4.8. Determinations of NO3, NH4+, and Total N Concentrations

A flow injection analyzer (Model Quik Chem 8000, Hach Co., Loveland, CO, USA) was used to determine the content of NO3 according to Tan’s method [48]. The root concentration of NH4+ was determined according to the Berthelot reaction [49]. Root total N was determined using the combustion method with a CHN-1000 elemental analyzer (LECO Corporation, St. Joseph, MI, USA) [24]. All measured indicators were recorded using three biological replicates.

4.9. Determination of Nitrate Reductase (NR), Glutamine Synthetase (GS), Glutamate Synthase (GOGAT), Glutamate Dehydrogenase (GDH), Glutamic Acid Oxaloacetate Transaminase (GOT), and Glutamic-Pyruvic Transaminase (GPT) Activities

NR activity was determined according to the method of Kaiser and Huber [50]. The GS activity was determined spectrophotometrically according to Wang’s method [51]. The activities of GOGAT and GDH in roots were determined according to the method of Lin and Kao [52]. Kaur’s method was used to determine the GOT and GPT activities [53]. All measured indicators were recorded using three biological replicates.

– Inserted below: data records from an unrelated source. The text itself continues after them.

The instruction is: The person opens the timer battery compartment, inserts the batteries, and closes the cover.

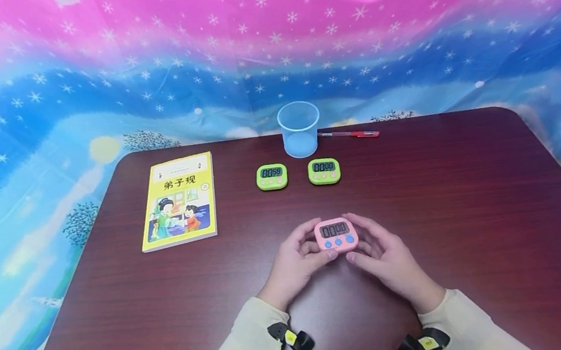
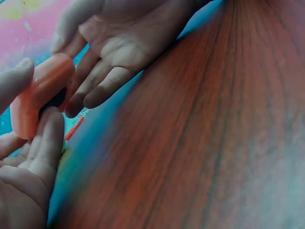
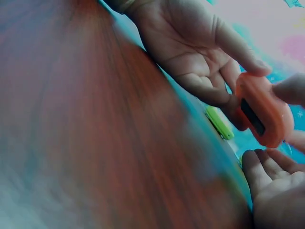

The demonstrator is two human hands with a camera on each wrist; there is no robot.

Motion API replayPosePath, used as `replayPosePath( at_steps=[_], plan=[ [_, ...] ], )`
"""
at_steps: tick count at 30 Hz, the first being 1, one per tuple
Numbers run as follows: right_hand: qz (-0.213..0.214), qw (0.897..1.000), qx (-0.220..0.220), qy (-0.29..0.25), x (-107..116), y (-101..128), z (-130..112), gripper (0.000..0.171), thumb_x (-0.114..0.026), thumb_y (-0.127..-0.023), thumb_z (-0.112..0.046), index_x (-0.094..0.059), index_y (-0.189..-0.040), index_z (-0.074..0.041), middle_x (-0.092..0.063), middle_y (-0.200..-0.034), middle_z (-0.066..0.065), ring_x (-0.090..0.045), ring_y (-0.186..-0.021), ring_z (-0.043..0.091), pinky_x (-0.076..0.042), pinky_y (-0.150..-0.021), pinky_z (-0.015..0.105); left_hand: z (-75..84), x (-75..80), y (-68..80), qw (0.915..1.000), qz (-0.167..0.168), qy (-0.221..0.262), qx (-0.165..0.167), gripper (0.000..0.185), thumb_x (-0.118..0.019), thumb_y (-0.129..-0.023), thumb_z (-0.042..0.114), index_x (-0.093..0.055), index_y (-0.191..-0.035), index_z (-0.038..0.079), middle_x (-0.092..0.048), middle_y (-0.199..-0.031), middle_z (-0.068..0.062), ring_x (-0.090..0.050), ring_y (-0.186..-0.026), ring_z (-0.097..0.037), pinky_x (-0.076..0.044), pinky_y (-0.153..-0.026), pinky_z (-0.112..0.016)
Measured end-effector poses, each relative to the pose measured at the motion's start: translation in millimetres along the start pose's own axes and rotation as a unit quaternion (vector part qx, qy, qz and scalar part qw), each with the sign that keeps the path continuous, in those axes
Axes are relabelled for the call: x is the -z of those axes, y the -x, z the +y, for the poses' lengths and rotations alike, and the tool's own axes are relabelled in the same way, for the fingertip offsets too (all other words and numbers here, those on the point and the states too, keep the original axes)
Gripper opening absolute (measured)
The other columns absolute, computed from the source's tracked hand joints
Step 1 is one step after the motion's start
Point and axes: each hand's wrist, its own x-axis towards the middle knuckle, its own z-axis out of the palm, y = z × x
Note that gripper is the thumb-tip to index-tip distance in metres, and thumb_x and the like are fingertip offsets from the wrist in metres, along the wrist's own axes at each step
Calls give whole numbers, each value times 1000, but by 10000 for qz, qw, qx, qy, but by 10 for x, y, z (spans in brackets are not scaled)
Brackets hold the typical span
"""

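Note:
Both hands hold a pink digital timer [image 1: 336,235] in front of the body, over the table. Its grey display reads zeros, with a row of blue buttons below. My left hand [image 1: 293,263] grips the timer's left end, thumb at the lower corner and fingers behind. On the right end, my right hand [image 1: 390,255] pinches it between thumb and index finger. The left wrist view shows the pink timer [image 2: 43,93] tipped between the hands. In the right wrist view the timer [image 3: 263,110] has its dark back recess showing.
Beyond the hands lie two green timers, the left one [image 1: 272,177] and the right one [image 1: 324,171]. Behind them stands a translucent blue cup [image 1: 300,132], beside a red pen [image 1: 354,133]. A yellow book [image 1: 179,201] lies on the table's left side. A patterned cloth [image 1: 265,44] hangs behind.

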Motion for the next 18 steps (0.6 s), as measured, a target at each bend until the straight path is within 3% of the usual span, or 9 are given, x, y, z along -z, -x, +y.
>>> replayPosePath(
  at_steps=[6, 18],
  plan=[
    [175, 9984, -409, 346, 11, -18, 1, 67, -74, -86, 6, -43, -146, 6, -53, -141, 25, -63, -115, 7, -55, -93, 25, -13, 17, -10, 9997, 7, 217, -130, 73, -77, -84, -4, -42, -147, 1, -61, -133, -16, -67, -96, -19, -58, -83, -23],
    [467, 9955, -126, 820, 39, -8, 39, 61, -78, -84, 3, -54, -140, -1, -66, -124, 19, -69, -99, 16, -58, -84, 24, -42, -53, 13, 9985, 498, 41, -223, 62, -81, -82, 1, -51, -136, 4, -61, -121, -13, -69, -95, -23, -60, -83, -29]
  ],
)
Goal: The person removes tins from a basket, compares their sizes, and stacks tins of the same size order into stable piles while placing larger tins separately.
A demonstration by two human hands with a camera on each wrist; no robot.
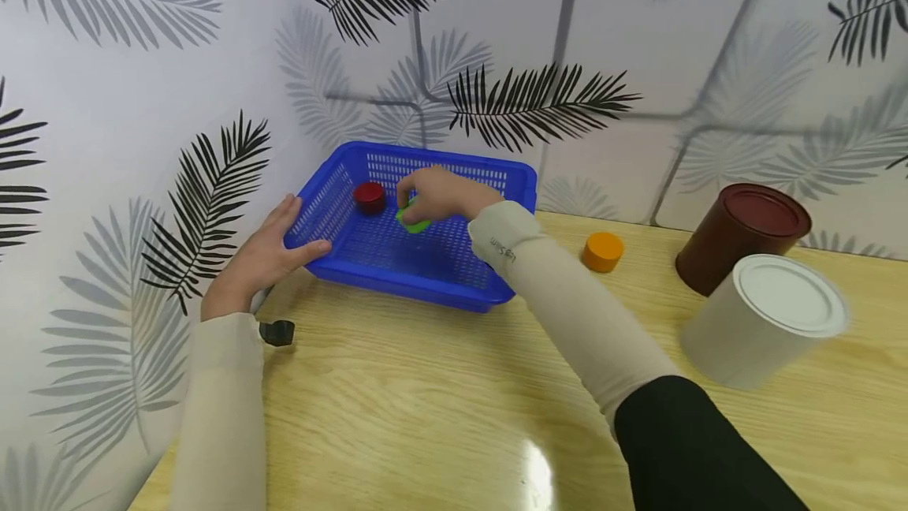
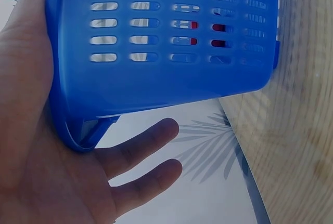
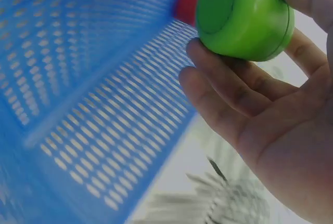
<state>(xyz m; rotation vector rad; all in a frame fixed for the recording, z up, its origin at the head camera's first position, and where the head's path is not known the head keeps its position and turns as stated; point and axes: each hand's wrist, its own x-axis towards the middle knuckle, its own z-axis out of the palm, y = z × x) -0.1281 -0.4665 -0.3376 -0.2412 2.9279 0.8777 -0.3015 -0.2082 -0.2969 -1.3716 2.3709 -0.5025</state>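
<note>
A blue slotted basket (image 1: 397, 270) stands at the table's back left by the wall. My right hand (image 1: 440, 194) reaches inside it and grips a green round cap (image 1: 414, 221) just above the floor; in the right wrist view the fingers (image 3: 223, 89) curl under the green cap (image 3: 242, 16). A red cap (image 1: 370, 197) lies in the basket's far left corner, beside the green one. My left hand (image 1: 264, 252) rests flat against the basket's outer left corner, thumb along the rim. Its palm (image 2: 47, 167) touches the blue wall (image 2: 156, 78) with the fingers straight.
An orange cap (image 1: 603, 251) lies on the wooden table (image 1: 426, 400) right of the basket. A brown can (image 1: 741, 236) and a white can (image 1: 766, 318) lie at the right. A small black object (image 1: 277, 332) sits by my left wrist. Patterned walls close the back and left.
</note>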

4.10. Validation of Gene Expression Using qPCR

Four differentially expressed genes potentially involved in nitrogen metabolism were revealed during the transcriptomic analysis and were selected to confirm the sequencing accuracy using qPCR. The gene primers were designed using the Primer Premier software (v 6.0; PREMIER Biosoft International, Palo Alto CA, USA). The primer sequences are shown in Table 4. The cDNA was obtained using a qPCR reverse transcription kit Trans Script II (All-in-One First-Strand cDNA Synthesis Super Mix). The cDNA was used as a template and amplified using the Trans Start Top Green qPCR Super Mix of the Bio-Rad CFX96 (Bio-Rad, Hercules, CA, USA). The amplification cycling program was as follows: 94 °C for 2 min, followed by 45 cycles of 94 °C for 5 s, 60 °C for 15 s, and 72 °C for 10 s. The amount of product expression was calculated using the 2−dCT method [54]. A p-value < 0.05 was used as the criterion for significance analysis.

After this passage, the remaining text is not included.